Denied by BBC Veolia Contest

I know this is gonna sound like sour grapes, but I was just appalled to find out that the two images I entered into the king of nature photography contests did not even make the first cut. I felt these two were perhaps the most contest-appropriate images that I have ever produced. Past years have shown that most people with a heartbeat make the first cut. And although I am not bold enough to think I had this one nailed, I was fairly certain that I would not be denied their equivalent to a "Thanks For Participating" certificate. Here are the two images:
















A common poorwill does not have the ability to swallow.

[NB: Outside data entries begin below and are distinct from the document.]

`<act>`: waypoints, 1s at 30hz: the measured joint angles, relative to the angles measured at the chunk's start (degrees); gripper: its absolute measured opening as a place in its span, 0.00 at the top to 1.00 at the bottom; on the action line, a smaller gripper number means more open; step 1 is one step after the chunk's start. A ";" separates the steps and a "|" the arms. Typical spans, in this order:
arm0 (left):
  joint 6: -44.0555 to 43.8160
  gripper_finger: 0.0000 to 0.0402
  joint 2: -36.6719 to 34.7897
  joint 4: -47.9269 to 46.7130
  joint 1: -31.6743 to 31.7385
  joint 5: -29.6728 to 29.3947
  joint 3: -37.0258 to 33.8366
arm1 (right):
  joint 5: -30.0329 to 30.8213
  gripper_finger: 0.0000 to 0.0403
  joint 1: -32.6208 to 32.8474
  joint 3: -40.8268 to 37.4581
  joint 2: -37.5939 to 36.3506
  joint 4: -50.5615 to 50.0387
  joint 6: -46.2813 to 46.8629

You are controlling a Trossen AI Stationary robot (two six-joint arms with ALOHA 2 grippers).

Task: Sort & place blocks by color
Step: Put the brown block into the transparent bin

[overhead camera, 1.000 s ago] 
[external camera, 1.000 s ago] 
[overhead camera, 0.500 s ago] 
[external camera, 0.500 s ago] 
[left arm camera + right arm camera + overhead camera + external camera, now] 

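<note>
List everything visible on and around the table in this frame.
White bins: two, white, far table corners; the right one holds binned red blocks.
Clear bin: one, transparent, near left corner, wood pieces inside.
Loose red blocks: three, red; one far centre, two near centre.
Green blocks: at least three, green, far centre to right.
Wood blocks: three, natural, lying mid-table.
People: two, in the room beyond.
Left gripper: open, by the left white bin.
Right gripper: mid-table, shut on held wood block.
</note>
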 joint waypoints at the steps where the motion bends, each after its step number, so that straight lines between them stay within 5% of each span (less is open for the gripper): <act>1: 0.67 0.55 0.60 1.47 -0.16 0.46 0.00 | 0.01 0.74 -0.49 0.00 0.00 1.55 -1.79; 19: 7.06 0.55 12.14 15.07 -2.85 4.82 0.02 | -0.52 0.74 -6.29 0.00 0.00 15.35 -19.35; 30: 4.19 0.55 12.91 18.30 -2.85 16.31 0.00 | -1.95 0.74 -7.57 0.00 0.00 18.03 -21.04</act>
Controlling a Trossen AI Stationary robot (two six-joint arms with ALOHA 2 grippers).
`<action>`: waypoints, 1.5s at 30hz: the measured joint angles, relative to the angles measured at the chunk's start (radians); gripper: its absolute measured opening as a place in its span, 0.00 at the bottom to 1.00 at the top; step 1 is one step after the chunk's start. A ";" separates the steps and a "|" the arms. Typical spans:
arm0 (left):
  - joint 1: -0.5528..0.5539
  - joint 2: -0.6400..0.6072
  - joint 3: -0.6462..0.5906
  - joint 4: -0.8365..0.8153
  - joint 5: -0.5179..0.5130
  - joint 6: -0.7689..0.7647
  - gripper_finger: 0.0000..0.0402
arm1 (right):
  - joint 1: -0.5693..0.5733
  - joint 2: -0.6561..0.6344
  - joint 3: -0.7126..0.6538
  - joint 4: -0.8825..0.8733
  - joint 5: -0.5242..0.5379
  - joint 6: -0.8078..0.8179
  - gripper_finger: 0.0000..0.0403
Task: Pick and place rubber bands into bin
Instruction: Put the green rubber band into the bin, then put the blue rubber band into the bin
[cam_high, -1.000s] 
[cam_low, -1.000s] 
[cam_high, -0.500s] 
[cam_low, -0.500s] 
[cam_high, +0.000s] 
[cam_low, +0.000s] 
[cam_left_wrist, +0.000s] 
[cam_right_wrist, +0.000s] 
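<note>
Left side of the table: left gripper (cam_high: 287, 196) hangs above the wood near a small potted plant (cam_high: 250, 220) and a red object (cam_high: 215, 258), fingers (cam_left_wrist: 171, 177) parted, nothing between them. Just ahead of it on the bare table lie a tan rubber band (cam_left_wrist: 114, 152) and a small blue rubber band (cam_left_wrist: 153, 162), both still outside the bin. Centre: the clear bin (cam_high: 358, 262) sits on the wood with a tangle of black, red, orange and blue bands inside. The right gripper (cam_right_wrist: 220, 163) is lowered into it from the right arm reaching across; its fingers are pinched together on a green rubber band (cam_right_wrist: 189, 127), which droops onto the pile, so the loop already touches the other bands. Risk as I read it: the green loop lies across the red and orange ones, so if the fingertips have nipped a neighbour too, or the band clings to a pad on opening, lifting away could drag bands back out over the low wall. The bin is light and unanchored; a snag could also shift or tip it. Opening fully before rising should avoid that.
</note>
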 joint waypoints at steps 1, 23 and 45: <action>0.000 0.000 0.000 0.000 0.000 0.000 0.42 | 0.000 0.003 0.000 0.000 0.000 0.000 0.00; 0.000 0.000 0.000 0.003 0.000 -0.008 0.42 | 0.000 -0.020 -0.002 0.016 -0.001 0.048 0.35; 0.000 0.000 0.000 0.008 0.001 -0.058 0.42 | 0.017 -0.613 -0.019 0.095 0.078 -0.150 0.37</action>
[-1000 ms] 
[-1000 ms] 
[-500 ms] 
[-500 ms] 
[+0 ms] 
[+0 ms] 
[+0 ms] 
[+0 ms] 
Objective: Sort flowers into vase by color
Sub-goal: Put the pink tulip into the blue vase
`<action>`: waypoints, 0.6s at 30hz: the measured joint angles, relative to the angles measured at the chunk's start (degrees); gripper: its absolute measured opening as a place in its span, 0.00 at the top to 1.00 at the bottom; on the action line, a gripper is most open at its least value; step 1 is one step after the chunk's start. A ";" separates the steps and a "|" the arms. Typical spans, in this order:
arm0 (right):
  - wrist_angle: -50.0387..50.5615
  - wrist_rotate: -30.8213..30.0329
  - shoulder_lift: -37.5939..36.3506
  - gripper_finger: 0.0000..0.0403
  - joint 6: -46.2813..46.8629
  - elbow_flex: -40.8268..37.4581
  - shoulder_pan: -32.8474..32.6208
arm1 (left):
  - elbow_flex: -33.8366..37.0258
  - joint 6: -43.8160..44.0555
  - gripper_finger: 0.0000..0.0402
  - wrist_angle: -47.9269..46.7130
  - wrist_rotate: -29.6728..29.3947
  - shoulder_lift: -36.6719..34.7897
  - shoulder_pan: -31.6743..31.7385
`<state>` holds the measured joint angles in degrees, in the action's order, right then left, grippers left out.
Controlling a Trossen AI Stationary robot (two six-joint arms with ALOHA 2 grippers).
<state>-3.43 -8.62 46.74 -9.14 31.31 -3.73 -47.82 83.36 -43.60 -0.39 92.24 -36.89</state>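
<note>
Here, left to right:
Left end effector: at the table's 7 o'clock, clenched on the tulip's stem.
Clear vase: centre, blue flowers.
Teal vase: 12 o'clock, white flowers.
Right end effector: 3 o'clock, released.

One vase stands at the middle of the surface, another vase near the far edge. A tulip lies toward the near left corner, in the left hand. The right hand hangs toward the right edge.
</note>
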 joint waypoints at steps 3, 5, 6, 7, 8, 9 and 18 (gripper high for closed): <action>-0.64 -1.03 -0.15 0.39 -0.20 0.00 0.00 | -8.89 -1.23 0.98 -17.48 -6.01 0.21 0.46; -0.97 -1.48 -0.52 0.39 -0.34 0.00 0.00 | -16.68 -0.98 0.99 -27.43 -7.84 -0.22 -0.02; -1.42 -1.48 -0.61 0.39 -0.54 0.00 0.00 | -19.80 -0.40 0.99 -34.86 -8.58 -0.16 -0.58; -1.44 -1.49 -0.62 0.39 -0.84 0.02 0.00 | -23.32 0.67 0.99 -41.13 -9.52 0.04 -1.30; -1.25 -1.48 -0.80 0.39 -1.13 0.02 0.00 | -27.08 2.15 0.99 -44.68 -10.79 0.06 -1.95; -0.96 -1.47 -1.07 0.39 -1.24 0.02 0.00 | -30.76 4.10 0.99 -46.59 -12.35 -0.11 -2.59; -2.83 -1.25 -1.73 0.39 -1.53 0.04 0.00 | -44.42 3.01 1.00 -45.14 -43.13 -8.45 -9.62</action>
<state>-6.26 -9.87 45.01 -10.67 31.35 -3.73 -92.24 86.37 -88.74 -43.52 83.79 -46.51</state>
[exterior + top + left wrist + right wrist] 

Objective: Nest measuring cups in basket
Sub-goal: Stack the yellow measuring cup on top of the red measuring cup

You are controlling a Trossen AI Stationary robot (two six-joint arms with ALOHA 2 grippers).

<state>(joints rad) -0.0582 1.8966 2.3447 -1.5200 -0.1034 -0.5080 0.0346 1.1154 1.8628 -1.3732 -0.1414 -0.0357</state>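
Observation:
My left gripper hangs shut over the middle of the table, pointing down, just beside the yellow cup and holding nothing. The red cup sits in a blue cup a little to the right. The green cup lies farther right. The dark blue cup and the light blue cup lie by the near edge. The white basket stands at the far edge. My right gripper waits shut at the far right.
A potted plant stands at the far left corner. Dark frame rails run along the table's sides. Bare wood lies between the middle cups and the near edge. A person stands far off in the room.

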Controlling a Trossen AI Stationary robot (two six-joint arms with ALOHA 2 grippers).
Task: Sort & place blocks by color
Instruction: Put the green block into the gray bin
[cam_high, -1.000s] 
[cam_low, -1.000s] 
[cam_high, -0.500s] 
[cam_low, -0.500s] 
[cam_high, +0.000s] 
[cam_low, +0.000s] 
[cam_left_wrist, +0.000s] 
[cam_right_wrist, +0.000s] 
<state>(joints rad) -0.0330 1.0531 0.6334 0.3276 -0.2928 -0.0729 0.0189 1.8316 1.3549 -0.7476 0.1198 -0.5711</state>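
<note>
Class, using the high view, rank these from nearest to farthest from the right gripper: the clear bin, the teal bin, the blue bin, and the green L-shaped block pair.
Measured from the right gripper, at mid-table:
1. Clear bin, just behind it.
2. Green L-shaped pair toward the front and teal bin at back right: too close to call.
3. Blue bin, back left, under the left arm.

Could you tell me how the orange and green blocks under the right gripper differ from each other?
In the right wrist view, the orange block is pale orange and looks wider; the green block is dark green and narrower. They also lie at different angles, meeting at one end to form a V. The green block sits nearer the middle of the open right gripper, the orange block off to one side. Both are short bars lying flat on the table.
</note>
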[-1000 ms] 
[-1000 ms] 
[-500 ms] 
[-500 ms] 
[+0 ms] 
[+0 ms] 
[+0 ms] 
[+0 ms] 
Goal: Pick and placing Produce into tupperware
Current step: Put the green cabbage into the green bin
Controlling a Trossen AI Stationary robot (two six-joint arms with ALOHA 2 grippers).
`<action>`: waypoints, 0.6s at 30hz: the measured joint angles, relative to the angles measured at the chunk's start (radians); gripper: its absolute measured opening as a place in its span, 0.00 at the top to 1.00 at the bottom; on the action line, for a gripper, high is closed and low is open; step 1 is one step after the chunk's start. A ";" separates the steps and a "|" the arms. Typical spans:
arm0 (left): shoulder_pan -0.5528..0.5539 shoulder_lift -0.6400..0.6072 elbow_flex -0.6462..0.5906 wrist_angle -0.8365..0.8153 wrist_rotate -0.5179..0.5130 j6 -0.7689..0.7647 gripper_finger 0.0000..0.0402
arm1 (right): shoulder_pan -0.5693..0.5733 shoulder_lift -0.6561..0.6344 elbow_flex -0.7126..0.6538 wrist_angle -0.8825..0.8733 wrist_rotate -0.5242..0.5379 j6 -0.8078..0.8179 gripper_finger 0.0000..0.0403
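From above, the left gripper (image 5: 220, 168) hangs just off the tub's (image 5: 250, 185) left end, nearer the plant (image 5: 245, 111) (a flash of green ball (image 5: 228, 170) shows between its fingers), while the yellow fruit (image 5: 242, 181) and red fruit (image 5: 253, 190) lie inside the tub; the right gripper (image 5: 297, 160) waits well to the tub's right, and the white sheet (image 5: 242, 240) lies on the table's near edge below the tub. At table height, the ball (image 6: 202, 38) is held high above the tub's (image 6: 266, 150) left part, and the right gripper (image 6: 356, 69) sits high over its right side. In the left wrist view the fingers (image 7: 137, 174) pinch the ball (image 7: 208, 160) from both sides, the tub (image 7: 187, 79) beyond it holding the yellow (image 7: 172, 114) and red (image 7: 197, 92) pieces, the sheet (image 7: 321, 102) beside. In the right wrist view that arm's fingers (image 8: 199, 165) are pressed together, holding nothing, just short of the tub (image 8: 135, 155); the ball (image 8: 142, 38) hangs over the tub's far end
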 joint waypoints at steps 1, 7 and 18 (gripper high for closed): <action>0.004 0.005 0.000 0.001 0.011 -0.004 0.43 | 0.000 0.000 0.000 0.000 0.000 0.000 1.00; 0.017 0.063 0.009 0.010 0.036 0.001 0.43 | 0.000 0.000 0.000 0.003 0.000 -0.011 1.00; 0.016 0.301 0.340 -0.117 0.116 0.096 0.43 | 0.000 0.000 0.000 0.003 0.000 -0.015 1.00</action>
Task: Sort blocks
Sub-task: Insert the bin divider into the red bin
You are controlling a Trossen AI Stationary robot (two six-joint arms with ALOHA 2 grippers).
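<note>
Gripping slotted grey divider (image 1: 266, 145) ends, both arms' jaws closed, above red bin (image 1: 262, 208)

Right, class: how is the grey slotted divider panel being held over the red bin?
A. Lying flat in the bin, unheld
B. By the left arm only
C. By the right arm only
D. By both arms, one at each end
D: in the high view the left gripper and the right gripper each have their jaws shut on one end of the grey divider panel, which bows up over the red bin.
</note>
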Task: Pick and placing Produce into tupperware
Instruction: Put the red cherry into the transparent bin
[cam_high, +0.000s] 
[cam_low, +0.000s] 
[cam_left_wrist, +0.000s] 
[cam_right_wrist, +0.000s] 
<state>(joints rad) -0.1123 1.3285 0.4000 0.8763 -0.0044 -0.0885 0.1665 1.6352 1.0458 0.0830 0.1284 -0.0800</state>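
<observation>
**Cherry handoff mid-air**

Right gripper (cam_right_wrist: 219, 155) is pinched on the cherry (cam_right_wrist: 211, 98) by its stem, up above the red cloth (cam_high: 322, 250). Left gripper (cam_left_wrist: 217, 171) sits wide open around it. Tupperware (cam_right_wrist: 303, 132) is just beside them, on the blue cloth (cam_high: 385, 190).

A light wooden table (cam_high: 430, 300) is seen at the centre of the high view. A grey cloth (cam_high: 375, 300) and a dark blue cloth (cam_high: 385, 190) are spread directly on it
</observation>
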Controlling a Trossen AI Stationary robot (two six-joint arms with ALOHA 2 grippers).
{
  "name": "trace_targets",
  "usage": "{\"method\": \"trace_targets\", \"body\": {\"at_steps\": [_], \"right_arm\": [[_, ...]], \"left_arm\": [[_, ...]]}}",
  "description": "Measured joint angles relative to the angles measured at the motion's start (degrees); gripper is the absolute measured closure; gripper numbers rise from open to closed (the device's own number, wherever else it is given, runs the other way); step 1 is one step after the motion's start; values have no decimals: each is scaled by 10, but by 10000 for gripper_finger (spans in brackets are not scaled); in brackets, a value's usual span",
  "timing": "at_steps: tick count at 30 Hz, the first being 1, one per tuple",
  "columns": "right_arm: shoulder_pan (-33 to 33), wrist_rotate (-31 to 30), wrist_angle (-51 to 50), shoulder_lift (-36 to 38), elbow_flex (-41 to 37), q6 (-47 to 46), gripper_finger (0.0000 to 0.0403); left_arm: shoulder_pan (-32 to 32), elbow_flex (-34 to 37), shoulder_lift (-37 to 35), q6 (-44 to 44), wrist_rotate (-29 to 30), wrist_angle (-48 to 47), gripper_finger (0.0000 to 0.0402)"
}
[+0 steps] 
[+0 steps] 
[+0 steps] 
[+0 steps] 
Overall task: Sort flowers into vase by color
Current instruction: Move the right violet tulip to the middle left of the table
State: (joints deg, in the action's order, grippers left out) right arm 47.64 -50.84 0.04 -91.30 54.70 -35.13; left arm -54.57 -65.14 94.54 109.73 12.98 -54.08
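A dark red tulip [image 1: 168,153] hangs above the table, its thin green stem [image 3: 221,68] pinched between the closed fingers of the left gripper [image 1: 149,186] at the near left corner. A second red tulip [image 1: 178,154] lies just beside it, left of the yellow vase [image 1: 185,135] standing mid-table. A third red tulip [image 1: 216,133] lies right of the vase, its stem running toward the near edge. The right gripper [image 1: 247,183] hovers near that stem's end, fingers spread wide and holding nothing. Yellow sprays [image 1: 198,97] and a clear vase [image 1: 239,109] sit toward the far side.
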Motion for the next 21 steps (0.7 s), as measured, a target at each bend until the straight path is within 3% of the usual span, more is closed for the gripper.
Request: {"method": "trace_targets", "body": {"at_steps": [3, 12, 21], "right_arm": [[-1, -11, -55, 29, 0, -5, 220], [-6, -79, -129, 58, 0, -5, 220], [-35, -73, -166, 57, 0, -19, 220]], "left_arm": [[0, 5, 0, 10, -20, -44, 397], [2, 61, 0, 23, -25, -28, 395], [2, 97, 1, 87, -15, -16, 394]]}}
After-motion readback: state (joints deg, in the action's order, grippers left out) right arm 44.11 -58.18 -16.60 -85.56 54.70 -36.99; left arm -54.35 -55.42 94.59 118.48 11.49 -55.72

As such, it much eat and drink on the wing so as to benefit from the relative velocity due to its forward motion. The pond is a common source of water for bats but the poorwill flying through was a chance occurrence. Photographed with a Nikon D3, 300mm f2.8, Phototrap infrared tripwire system, two Nikon SB-800 flashes, Microflash Pro flash for back-lighting
(entered into Birds: Behavior)





















The widows were in huge numbers in AZ during June of 2011 and their nightly ritual was to exit holes in various structures and descend downwards to the hunting zone of their w
ebs. The webs were usually based around a small hole or crevice in man-made structures. Lining up an abandoned desert structure with a quintessential-looking saguaro cactus was tricky.
D300, 35mm f2.0, 2 flashes (entered into Animals in Their Environment)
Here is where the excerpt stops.